* Required action *
Of the lines below, write out exactly those from the line with "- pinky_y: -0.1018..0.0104" through the line with "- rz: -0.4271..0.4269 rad", both included, and skip the rest.

* Information supplied *
━━━━━━

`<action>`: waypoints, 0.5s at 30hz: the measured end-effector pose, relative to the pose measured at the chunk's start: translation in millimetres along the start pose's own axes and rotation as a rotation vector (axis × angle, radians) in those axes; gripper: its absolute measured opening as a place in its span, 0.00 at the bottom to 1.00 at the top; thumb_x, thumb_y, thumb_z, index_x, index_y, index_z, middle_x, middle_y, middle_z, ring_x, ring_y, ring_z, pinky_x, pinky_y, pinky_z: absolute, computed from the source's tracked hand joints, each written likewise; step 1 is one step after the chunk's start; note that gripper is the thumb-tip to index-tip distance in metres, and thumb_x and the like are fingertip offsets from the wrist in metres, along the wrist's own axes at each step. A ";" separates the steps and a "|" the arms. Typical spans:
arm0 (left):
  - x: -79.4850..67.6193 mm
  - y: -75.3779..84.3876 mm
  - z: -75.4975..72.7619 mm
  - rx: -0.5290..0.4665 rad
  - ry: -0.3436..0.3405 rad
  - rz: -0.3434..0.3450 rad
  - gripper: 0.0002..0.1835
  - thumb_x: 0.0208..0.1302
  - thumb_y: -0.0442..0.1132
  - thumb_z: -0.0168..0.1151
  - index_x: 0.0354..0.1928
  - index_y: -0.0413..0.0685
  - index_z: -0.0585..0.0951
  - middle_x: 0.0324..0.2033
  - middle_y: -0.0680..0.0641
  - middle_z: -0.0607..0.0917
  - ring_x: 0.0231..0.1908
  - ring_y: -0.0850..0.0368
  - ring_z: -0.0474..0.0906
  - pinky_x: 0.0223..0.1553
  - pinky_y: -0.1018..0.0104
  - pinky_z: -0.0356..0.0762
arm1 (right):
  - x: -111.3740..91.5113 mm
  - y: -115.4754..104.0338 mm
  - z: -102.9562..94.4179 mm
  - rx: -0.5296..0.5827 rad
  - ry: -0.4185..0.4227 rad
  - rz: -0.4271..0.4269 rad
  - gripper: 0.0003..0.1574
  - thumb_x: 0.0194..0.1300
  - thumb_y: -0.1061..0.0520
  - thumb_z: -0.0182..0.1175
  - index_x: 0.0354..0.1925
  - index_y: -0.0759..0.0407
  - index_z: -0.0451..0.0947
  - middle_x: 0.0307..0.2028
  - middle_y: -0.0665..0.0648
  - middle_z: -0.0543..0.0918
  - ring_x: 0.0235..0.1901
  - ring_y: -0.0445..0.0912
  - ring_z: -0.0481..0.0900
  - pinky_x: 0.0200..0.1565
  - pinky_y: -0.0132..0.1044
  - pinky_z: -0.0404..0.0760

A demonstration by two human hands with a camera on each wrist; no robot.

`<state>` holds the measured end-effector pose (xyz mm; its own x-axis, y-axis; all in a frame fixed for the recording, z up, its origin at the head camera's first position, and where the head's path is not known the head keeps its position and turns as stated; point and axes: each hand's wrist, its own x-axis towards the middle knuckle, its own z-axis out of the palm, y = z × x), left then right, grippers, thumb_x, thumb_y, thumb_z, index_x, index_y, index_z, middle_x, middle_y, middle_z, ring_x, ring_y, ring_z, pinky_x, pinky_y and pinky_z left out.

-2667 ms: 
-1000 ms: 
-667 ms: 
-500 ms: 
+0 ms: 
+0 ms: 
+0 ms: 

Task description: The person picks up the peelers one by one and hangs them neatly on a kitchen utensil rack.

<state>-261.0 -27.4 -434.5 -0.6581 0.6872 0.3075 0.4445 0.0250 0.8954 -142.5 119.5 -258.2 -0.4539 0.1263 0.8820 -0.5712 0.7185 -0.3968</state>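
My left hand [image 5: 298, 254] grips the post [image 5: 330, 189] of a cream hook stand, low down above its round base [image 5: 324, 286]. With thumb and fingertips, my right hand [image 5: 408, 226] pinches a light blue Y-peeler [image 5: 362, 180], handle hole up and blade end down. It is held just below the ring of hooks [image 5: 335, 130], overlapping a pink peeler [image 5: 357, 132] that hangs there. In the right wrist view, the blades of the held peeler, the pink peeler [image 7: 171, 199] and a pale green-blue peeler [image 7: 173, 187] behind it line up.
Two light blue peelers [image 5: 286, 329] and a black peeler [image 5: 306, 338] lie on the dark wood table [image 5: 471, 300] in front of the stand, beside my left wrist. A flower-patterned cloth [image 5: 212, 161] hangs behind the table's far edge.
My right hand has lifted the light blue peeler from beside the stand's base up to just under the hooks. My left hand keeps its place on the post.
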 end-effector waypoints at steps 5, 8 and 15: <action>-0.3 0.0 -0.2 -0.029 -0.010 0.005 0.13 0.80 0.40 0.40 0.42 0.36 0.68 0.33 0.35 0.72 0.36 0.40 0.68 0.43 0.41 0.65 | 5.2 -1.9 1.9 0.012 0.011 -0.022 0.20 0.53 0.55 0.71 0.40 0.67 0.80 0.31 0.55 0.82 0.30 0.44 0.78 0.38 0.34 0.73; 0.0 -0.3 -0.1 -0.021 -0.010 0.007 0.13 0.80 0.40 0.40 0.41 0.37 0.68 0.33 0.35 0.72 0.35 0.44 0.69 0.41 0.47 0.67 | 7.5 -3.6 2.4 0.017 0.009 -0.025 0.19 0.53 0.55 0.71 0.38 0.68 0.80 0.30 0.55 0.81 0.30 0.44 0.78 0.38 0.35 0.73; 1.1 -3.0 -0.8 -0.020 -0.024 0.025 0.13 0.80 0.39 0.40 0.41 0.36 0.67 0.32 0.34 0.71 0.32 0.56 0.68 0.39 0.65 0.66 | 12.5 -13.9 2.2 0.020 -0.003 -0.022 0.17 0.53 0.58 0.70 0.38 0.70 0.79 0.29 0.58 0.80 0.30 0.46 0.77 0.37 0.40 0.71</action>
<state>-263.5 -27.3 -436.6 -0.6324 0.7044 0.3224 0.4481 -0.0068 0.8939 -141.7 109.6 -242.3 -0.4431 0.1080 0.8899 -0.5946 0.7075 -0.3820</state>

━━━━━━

* Output *
  - pinky_y: -0.1018..0.0104
  - pinky_z: -0.0356..0.0762
arm1 (right):
  - x: -111.3740..91.5113 mm
  - y: -115.4754..104.0338 mm
  - z: -102.9562..94.4179 mm
  - rx: -0.5296..0.5827 rad
  - ry: -0.4185..0.4227 rad
  - rz: -0.4271..0.4269 rad

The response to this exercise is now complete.